CN111154685B - Klebsiella variicola for degrading tetracycline and application thereof - Google Patents

Abstract

The invention discloses Klebsiella variicola for degrading tetracycline and application thereof. The Klebsiella variicola strain is named Klebsiella variicola TC3 with the collection number GDMCC NO:60788, the strain is preserved in Guangdong province microbial strain preservation center of No. 59 building 5 building of Tokyo No. 100 college of Centraalbo Tokyo, Middleya, Guangzhou, 9.25.2019. The Klebsiella variicola TC3 can degrade tetracycline in a co-metabolism mode, so that the Klebsiella variicola TC3 can be applied to degradation of low-concentration tetracycline in soil and water to remove or reduce residue of tetracycline in the environment.

Description

Klebsiella variicola for degrading tetracycline and application thereof

Technical Field

The invention belongs to the technical field of organic pollutant microbial remediation, and particularly relates to Klebsiella variicola for degrading tetracycline and application thereof.

Background

Tetracycline (TC) is a basic broad-spectrum antibiotic which takes polycyclic tetracene carboxyl amide as a mother nucleus, influences the growth of bacteria by inhibiting the growth of protein peptide chains, and has antibacterial and bactericidal effects on certain rickettsiae, filterable viruses, protozoa and the like. Because of its advantages of good bacteriostasis and sterilization action, low price, wide antimicrobial spectrum, direct use as feed additive, etc., it has been widely used in animal husbandry and aquaculture industry. After the tetracycline antibiotics are used in animals, 35-90% of tetracycline is not absorbed by the antibiotics, but is discharged out of the body along with excrement and urine in the form of an initial parent or a metabolite and enters the environment. Besides, the nonstandard and abuse of tetracycline causes that the tetracycline enters the environment in various ways (such as municipal sewage, direct drainage of medical sewage and the like); and numerous studies have shown that tetracycline residues are also detected in various media, such as animal-derived foods (beef, pork, honey, egg, etc.), tap water and crops (wheat, barley, tobacco, etc.), etc. After entering the environment, tetracycline can cause direct threat and profound influence on soil fertility, plant biomass, soil microbial diversity and ecological safety. Therefore, it is important to reduce or eliminate the residual amount of tetracycline in the environment.

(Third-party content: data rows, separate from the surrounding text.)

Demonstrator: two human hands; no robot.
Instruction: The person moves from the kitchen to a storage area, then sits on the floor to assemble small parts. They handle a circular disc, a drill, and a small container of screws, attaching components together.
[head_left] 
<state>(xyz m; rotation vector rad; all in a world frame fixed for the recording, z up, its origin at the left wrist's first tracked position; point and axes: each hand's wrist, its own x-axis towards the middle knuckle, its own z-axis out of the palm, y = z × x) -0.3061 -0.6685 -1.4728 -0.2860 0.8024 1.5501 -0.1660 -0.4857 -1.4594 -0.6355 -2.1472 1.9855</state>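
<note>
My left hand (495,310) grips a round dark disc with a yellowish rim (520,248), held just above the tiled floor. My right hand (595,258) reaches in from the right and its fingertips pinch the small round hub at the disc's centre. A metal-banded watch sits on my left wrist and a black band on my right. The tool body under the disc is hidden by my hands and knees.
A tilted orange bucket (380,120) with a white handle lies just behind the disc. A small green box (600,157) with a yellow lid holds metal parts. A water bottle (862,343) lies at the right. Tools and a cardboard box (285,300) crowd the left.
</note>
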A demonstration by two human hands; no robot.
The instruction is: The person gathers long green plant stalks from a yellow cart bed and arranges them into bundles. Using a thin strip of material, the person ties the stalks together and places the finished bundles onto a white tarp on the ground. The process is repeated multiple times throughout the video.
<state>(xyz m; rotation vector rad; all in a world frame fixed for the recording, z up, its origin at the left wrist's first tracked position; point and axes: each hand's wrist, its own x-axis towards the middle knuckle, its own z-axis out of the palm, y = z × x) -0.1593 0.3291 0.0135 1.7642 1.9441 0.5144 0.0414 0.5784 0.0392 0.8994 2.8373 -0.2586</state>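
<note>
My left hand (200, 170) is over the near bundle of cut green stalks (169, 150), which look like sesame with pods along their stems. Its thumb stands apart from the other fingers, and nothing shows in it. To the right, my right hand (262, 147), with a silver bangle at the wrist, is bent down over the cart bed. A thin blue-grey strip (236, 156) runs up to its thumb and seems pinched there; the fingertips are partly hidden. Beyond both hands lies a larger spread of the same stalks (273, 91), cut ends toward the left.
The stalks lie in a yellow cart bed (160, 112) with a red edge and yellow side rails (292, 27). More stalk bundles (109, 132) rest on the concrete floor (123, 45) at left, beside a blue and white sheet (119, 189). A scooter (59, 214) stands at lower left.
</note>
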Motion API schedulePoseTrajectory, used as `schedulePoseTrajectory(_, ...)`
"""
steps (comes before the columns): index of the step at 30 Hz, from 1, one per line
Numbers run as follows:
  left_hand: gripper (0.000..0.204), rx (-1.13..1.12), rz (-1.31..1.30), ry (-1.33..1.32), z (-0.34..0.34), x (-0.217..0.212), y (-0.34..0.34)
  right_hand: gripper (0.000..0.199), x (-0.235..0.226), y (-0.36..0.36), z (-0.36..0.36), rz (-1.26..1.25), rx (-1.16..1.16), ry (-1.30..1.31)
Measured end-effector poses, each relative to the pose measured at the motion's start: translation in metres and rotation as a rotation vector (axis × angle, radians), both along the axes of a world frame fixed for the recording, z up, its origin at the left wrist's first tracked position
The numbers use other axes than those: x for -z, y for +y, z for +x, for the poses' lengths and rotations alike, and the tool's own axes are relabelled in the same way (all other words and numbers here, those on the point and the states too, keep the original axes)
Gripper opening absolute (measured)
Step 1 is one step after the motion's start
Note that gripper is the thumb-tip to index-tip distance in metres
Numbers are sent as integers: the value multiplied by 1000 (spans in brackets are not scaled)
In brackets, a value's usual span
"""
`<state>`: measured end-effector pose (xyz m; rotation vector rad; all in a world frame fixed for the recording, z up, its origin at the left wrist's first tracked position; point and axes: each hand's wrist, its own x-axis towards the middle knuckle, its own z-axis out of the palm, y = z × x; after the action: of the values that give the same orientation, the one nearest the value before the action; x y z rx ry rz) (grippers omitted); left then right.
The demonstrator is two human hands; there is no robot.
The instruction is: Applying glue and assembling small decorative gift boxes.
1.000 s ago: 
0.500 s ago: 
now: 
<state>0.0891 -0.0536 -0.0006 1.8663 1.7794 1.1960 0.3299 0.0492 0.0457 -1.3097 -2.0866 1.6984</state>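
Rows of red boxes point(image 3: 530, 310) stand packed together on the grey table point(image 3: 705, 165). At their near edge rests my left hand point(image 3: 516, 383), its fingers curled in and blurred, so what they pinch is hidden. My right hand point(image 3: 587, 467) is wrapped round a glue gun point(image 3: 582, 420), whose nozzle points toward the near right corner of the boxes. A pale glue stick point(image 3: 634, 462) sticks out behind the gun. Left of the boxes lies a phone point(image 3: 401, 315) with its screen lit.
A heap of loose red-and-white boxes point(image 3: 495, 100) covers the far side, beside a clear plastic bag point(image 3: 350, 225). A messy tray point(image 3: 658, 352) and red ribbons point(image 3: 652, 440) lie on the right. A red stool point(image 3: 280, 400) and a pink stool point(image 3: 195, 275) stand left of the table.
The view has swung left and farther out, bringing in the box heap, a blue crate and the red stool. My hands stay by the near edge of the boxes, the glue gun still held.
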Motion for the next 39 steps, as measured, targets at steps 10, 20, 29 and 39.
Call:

The existing microbiological method is an optimal method for degrading tetracycline in the environment, especially for reducing the residual amount of tetracycline in soil, and has wide application prospect due to the characteristics of long acting, low cost, low toxicity of degradation products and the like.

Disclosure of Invention

The invention aims to overcome the defects in the prior art and provide a Klebsiella variicola strain for degrading tetracycline.

Another object of the present invention is to provide the use of said Klebsiella mutans for the degradation of tetracycline.

The purpose of the invention is realized by the following technical scheme: a Klebsiella variicola strain for degrading tetracycline, which is named Klebsiella variicola TC3 and has a collection number of GDMCC NO:60788, the strain is preserved in Guangdong province microbial strain preservation center of No. 59 building 5 building of Tokyo No. 100 college of Centraalbo Tokyo, Middleya, Guangzhou, 9.25.2019.

The 16S rDNA sequence of the Klebsiella variicola for degrading tetracycline consists of 1415 basic groups (bp), and the nucleotide sequence is shown as SEQ ID NO. 1.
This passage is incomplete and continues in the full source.